Where the conditions are met, TOGC rules are compulsory; the parties cannot choose not to apply them. Where we have the sale and purchase of a property rental business and the new owner will continue renting to the current tenants, this will be a TOGC provided they meet the conditions below.
Where the vendor is VAT registered and has opted to tax, your client must be a taxable person at the time of the transfer (i.e. registered or liable to be registered), and
- Have notified HMRC of his option to tax, and
- Confirmed to the vendor that this has been done and that the option will not be disapplied under the anti-avoidance provisions – also known as the Article 5(2B) declaration. These steps need to be taken no later than the relevant date.

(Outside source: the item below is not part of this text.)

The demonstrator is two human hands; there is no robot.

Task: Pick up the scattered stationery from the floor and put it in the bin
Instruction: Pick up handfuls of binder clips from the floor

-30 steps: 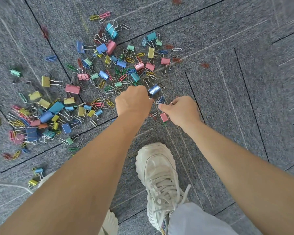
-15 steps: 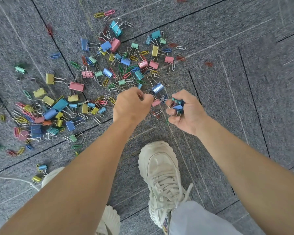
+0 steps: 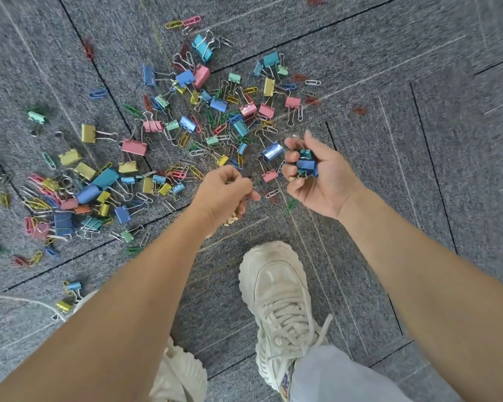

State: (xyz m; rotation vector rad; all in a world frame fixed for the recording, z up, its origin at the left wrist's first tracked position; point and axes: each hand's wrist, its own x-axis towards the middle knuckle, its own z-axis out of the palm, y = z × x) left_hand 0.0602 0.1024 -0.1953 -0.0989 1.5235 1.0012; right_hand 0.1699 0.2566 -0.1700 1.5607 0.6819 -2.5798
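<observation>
Several coloured binder clips and paper clips (image 3: 186, 126) lie scattered over the grey carpet, thickest at the upper middle and at the left (image 3: 79, 195). My right hand (image 3: 317, 175) is turned palm up above the floor, its fingers curled round a small bunch of clips, a blue one (image 3: 305, 164) and a teal one on top. My left hand (image 3: 224, 195) hovers just left of it, knuckles up, fingers curled round a few small clips that show under the palm. A shiny blue clip (image 3: 273, 150) and a pink clip (image 3: 269, 176) lie between the hands. No bin is in view.
My right shoe (image 3: 276, 288), cream with laces, stands on the carpet below the hands; the left shoe (image 3: 180, 372) shows at the bottom edge. A white cord (image 3: 21, 300) runs along the lower left. Bare carpet tiles (image 3: 418, 111) lie to the right.
My right hand has left the floor and turned palm up with clips in it. My left hand has drawn back toward me, away from the pile.
</observation>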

The relevant date is the earliest tax point created for the transaction; in this case, created by the payment of the deposit. Therefore, by the date of the deposit, your client needs to apply for VAT registration (VAT1), and opt to tax the properties (VAT1614A). These two steps will be done together, either online, in which case, there will also be Form VAT5L to complete, or by post. Also before the deposit, a declaration that Article 5(2B) of the VAT (Special Provisions) Order 1995 does not apply must be given to the vendor. Sometimes this is included as a clause in the contract and sometimes a letter to that effect is required. The anti-avoidance measure is referred to in Notice 700/9 (section 2.3.3) with further information in Notice 742A (section 13) and in https://www.gov.uk/hmrc-internal-manuals/vat-transfer-of-a-going-concern/vtogc6100
In very brief terms, a buyer is declaring that neither they, nor any connected party, nor a party funding the purchase, will occupy a building costing £250,000 or more, or already within the capital goods scheme (CGS) in the vendor’s hands, for exempt use, non-business use, or other use where that tenant is not VAT registered. Please refer to the detailed guidance mentioned above.

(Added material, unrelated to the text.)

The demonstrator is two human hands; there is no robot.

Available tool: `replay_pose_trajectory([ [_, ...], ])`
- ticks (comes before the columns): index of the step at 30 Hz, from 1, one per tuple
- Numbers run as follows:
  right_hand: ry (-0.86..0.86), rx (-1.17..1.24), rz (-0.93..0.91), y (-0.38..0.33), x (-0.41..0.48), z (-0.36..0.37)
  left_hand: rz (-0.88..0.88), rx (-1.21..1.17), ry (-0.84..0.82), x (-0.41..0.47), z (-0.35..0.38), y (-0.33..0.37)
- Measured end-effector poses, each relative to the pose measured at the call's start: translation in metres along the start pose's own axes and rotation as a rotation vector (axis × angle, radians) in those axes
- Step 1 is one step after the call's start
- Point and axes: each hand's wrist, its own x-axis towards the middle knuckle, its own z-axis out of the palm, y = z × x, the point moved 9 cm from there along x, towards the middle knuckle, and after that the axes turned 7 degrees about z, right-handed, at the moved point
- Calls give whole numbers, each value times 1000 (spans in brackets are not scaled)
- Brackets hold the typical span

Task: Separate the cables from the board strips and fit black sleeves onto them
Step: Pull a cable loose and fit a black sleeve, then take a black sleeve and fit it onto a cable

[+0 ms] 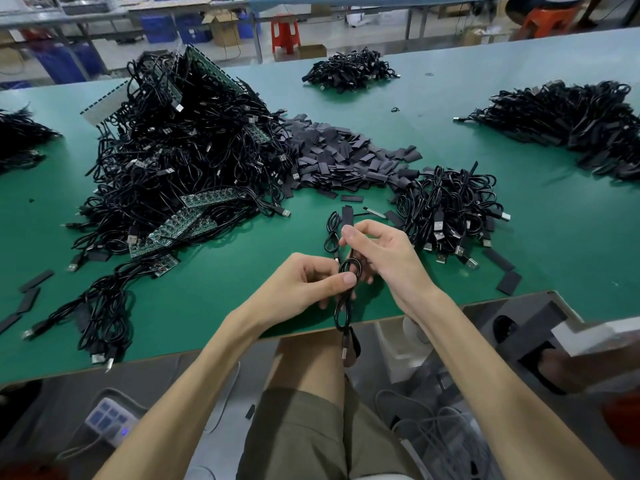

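My left hand (304, 282) pinches a coiled black cable (344, 306) between thumb and fingers, just above the table's near edge. The cable's lower loops and plug hang down past that edge. My right hand (377, 251) holds a flat black sleeve (347, 216) upright at the cable's upper end. A second small cable coil (331, 233) lies just left of the sleeve. A big heap of cables on green board strips (180, 161) fills the left of the green table (225, 292). Loose black sleeves (346, 154) are piled behind my hands.
A heap of coiled cables (450, 209) lies right of my hands. More cable piles sit at the far right (571, 126), far middle (349, 69) and left edge (17, 140). Stray sleeves (509, 282) lie near the front right. A power strip (110, 420) is on the floor.
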Motion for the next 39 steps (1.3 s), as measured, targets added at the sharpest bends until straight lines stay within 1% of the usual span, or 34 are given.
replay_pose_trajectory([
  [4, -17, 19, -14, 0, 0, 3, -9, -158, 76, -5, -5, 6],
  [6, 1, -7, -7, 1, 2, 2, 20, -171, 107, 2, -12, 21],
  [8, 1, -50, -18, 1, 1, 5, 54, -141, 133, 17, -20, 39],
  [12, -61, -163, -46, 1, -1, 20, 95, -13, 139, 63, -26, 69],
  [15, -68, -168, 7, 6, 1, 21, 73, 74, 140, 105, -14, 78],
  [18, -62, -222, -2, 5, 1, 18, 18, 147, 77, 137, 8, 73],
  [20, -71, -234, -9, 6, 0, 18, -20, 185, 53, 144, 16, 61],
  [23, -73, -277, -10, 9, 2, 17, 10, 227, 99, 136, 13, 44],
  [26, -64, -301, -19, 9, 3, 16, 47, 253, 207, 120, -6, 30],
  [28, -62, -275, -23, 10, 4, 18, 64, 297, 269, 107, -23, 24],
  [30, -69, -255, -21, 11, 4, 19, 51, 363, 326, 93, -39, 16],
  [33, -68, -273, -31, 9, 3, 19, -18, 452, 413, 73, -63, 3],
  [35, -64, -276, -24, 9, 2, 18, -74, 495, 421, 64, -73, -8],
  [39, -65, -275, -20, 9, 2, 18, -163, 568, 300, 58, -65, -25],
])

Be mindful that in a TOGC the client will also inherit any CGS obligations from the vendor. In this instance, the vendor bought the property more than ten years ago so the CGS will not apply to VAT relating to that purchase, but could apply if there has been capital expenditure on the buildings during the last ten years and the VAT bearing cost on a single project was £250,000 or more. Notice 706/2, and in particular section 9 in the case of a TOGC, provides information on the CGS.